From the first line to the last, return the data exactly as written.

[Opening Data extracts section]

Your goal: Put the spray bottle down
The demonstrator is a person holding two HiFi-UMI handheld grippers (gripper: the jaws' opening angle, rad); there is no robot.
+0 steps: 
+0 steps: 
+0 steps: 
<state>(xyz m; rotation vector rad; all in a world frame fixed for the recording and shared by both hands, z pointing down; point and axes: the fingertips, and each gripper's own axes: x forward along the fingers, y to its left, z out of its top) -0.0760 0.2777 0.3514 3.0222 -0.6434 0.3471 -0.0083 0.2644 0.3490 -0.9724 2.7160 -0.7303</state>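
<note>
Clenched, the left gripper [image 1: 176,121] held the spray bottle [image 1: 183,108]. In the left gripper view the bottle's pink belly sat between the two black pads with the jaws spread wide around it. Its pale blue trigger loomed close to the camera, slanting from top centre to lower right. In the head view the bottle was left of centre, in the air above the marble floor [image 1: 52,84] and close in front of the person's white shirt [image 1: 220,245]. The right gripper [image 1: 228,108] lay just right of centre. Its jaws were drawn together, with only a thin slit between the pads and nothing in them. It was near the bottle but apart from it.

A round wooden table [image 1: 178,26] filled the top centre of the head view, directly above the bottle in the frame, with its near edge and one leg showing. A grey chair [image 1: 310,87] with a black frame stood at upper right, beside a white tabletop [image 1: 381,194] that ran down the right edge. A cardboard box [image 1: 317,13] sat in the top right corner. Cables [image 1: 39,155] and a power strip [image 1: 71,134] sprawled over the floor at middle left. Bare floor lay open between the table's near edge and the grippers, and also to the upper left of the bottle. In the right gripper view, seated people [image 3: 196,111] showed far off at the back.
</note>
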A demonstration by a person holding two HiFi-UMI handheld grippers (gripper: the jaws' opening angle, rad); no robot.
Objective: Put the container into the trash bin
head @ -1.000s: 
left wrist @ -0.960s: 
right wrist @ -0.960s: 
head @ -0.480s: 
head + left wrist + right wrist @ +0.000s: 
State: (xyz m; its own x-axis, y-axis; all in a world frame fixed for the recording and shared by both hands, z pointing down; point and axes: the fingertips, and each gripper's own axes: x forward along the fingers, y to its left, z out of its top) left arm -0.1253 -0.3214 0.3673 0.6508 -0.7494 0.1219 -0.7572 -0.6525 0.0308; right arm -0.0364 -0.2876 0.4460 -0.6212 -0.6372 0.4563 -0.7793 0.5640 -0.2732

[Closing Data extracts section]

# Result of this exercise:
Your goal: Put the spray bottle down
The demonstrator is a person holding two HiFi-UMI handheld grippers (gripper: the jaws' opening angle, rad); there is no robot.
+0 steps: 
+0 steps: 
+0 steps: 
<state>(xyz m; rotation vector rad; all in a world frame fixed for the recording and shared by both hands, z pointing down; point and axes: the fingertips, and each gripper's own axes: x forward along the fingers, y to its left, z out of its top) -0.0760 0.2777 0.3514 3.0222 -0.6434 0.3471 -0.0083 0.2644 0.3490 -0.9724 2.7160 -0.7303</state>
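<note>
Clenched, the left gripper [image 1: 176,121] held the spray bottle [image 1: 183,108]. In the left gripper view the bottle's pink belly sat between the two black pads with the jaws spread wide around it. Its pale blue trigger loomed close to the camera, slanting from top centre to lower right. In the head view the bottle was left of centre, in the air above the marble floor [image 1: 52,84] and close in front of the person's white shirt [image 1: 220,245]. The right gripper [image 1: 228,108] lay just right of centre. Its jaws were drawn together, with only a thin slit between the pads and nothing in them. It was near the bottle but apart from it.

A round wooden table [image 1: 178,26] filled the top centre of the head view, directly above the bottle in the frame, with its near edge and one leg showing. A grey chair [image 1: 310,87] with a black frame stood at upper right, beside a white tabletop [image 1: 381,194] that ran down the right edge. A cardboard box [image 1: 317,13] sat in the top right corner. Cables [image 1: 39,155] and a power strip [image 1: 71,134] sprawled over the floor at middle left. Bare floor lay open between the table's near edge and the grippers, and also to the upper left of the bottle. In the right gripper view, seated people [image 3: 196,111] showed far off at the back.
</note>
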A demonstration by a person holding two HiFi-UMI handheld grippers (gripper: the jaws' opening angle, rad); no robot.
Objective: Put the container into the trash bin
head @ -1.000s: 
left wrist @ -0.960s: 
right wrist @ -0.960s: 
head @ -0.480s: 
head + left wrist + right wrist @ +0.000s: 
State: (xyz m; its own x-axis, y-axis; all in a world frame fixed for the recording and shared by both hands, z pointing down; point and axes: the fingertips, and each gripper's own axes: x forward along the fingers, y to its left, z out of its top) left arm -0.1253 -0.3214 0.3673 0.6508 -0.7494 0.1219 -0.7572 -0.6525 0.0308; right arm -0.0364 -0.2876 0.4460 -0.6212 -0.6372 0.4563 -0.7793 0.5640 -0.2732

The output is finished, and nothing else is needed.